> _Work request_: Give back all the records below, unaltered.

*** Opening Provided records ***

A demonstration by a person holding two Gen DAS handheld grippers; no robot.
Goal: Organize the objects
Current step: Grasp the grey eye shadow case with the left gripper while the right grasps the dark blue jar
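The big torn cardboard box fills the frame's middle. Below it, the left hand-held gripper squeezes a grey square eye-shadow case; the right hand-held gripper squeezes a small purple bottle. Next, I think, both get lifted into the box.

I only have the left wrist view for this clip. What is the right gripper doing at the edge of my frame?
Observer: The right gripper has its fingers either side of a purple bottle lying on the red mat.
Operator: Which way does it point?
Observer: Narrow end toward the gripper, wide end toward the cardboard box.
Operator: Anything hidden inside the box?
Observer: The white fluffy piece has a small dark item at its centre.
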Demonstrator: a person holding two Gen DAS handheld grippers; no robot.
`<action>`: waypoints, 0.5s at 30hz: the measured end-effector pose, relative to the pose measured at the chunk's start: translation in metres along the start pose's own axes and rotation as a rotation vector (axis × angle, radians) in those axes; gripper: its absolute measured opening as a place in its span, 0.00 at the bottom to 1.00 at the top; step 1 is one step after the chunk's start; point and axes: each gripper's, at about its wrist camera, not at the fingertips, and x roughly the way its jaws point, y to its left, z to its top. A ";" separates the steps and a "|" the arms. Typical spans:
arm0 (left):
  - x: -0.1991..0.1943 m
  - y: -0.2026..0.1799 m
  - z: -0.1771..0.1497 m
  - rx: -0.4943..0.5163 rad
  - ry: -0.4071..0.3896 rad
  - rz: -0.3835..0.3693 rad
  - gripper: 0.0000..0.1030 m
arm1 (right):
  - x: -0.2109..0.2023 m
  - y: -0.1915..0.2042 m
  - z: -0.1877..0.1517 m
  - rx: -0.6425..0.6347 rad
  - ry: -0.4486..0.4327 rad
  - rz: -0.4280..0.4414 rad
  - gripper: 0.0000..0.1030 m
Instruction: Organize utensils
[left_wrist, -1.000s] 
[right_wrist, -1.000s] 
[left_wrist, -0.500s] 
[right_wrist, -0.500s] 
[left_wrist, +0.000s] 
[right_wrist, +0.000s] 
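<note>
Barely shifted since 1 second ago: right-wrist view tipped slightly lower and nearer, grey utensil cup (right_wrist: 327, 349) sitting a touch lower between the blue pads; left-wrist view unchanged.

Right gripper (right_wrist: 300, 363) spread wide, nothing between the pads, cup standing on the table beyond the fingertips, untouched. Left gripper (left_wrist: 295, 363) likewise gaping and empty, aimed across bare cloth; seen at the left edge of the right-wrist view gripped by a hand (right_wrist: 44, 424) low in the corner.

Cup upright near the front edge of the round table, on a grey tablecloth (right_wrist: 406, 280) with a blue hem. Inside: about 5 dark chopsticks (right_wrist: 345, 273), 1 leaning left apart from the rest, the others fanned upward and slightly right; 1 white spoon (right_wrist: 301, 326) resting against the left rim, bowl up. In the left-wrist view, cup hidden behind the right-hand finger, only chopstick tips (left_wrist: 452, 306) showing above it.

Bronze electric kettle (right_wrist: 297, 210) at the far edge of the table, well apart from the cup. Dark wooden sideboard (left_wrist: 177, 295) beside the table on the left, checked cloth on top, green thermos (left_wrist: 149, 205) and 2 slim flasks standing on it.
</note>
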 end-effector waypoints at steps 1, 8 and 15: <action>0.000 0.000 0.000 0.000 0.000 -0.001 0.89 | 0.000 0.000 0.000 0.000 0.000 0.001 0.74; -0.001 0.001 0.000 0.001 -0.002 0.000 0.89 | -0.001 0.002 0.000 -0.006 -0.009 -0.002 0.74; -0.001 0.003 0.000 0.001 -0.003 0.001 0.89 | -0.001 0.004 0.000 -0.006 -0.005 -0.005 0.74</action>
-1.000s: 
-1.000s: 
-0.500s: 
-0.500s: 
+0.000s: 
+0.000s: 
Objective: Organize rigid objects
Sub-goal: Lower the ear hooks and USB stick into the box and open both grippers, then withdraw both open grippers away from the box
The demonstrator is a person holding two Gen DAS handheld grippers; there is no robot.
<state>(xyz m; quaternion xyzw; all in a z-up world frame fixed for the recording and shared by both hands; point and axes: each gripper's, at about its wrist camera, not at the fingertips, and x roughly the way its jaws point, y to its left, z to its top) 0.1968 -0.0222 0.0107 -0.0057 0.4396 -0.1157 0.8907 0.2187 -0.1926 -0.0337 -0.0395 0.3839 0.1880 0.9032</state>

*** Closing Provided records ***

> _Solution for this problem_:
A demonstration by a person holding two Gen DAS handheld grippers; no robot.
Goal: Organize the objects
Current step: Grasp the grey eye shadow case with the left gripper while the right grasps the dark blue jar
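The big torn cardboard box fills the frame's middle. Below it, the left hand-held gripper squeezes a grey square eye-shadow case; the right hand-held gripper squeezes a small purple bottle. Next, I think, both get lifted into the box.

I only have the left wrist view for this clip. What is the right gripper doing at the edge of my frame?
Observer: The right gripper has its fingers either side of a purple bottle lying on the red mat.
Operator: Which way does it point?
Observer: Narrow end toward the gripper, wide end toward the cardboard box.
Operator: Anything hidden inside the box?
Observer: The white fluffy piece has a small dark item at its centre.
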Demonstrator: a person holding two Gen DAS handheld grippers; no robot.
`<action>`: waypoints, 0.5s at 30hz: the measured end-effector pose, relative to the pose measured at the chunk's start: translation in metres along the start pose's own axes and rotation as a rotation vector (axis × angle, radians) in those axes; gripper: its absolute measured opening as a place in its span, 0.00 at the bottom to 1.00 at the top; step 1 is one step after the chunk's start; point and axes: each gripper's, at about its wrist camera, not at the fingertips, and x roughly the way its jaws point, y to its left, z to its top. A ";" separates the steps and a "|" the arms. Typical spans:
arm0 (left):
  - x: -0.1991..0.1943 m
  - y: -0.2026..0.1799 m
  - z: -0.1771..0.1497 m
  - rx: -0.4943..0.5163 rad
  - ry: -0.4071..0.3896 rad
  - rz: -0.3835..0.3693 rad
  - gripper: 0.0000..0.1030 m
arm1 (right):
  - x: -0.2109..0.2023 m
  - y: -0.1915..0.2042 m
  - z: -0.1877..0.1517 m
  - rx: -0.6425..0.6347 rad
  - ry: -0.4486..0.4327 rad
  - rz: -0.4280..0.4414 rad
  - gripper: 0.0000..0.1030 m
Instruction: Organize utensils
[left_wrist, -1.000s] 
[right_wrist, -1.000s] 
[left_wrist, -0.500s] 
[right_wrist, -0.500s] 
[left_wrist, +0.000s] 
[right_wrist, +0.000s] 
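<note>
Barely shifted since 1 second ago: right-wrist view tipped slightly lower and nearer, grey utensil cup (right_wrist: 327, 349) sitting a touch lower between the blue pads; left-wrist view unchanged.

Right gripper (right_wrist: 300, 363) spread wide, nothing between the pads, cup standing on the table beyond the fingertips, untouched. Left gripper (left_wrist: 295, 363) likewise gaping and empty, aimed across bare cloth; seen at the left edge of the right-wrist view gripped by a hand (right_wrist: 44, 424) low in the corner.

Cup upright near the front edge of the round table, on a grey tablecloth (right_wrist: 406, 280) with a blue hem. Inside: about 5 dark chopsticks (right_wrist: 345, 273), 1 leaning left apart from the rest, the others fanned upward and slightly right; 1 white spoon (right_wrist: 301, 326) resting against the left rim, bowl up. In the left-wrist view, cup hidden behind the right-hand finger, only chopstick tips (left_wrist: 452, 306) showing above it.

Bronze electric kettle (right_wrist: 297, 210) at the far edge of the table, well apart from the cup. Dark wooden sideboard (left_wrist: 177, 295) beside the table on the left, checked cloth on top, green thermos (left_wrist: 149, 205) and 2 slim flasks standing on it.
</note>
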 end-effector waypoints at steps 1, 8 and 15: <action>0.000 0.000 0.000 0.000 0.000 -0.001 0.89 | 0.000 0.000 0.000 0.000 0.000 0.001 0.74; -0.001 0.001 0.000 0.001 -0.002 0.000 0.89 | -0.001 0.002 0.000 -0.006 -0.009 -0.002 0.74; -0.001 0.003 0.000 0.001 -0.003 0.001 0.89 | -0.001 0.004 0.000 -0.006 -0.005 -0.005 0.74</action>
-1.000s: 
-1.000s: 
-0.500s: 
-0.500s: 
+0.000s: 
+0.000s: 
Objective: Organize rigid objects
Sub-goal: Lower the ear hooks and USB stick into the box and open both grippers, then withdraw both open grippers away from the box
The demonstrator is a person holding two Gen DAS handheld grippers; there is no robot.
<state>(xyz m; quaternion xyzw; all in a z-up world frame fixed for the recording and shared by both hands; point and axes: each gripper's, at about its wrist camera, not at the fingertips, and x roughly the way its jaws point, y to its left, z to its top) 0.1968 -0.0222 0.0107 -0.0057 0.4396 -0.1157 0.8907 0.2187 -0.1926 -0.0337 -0.0395 0.3839 0.1880 0.9032</state>

With the answer given, the exercise is complete.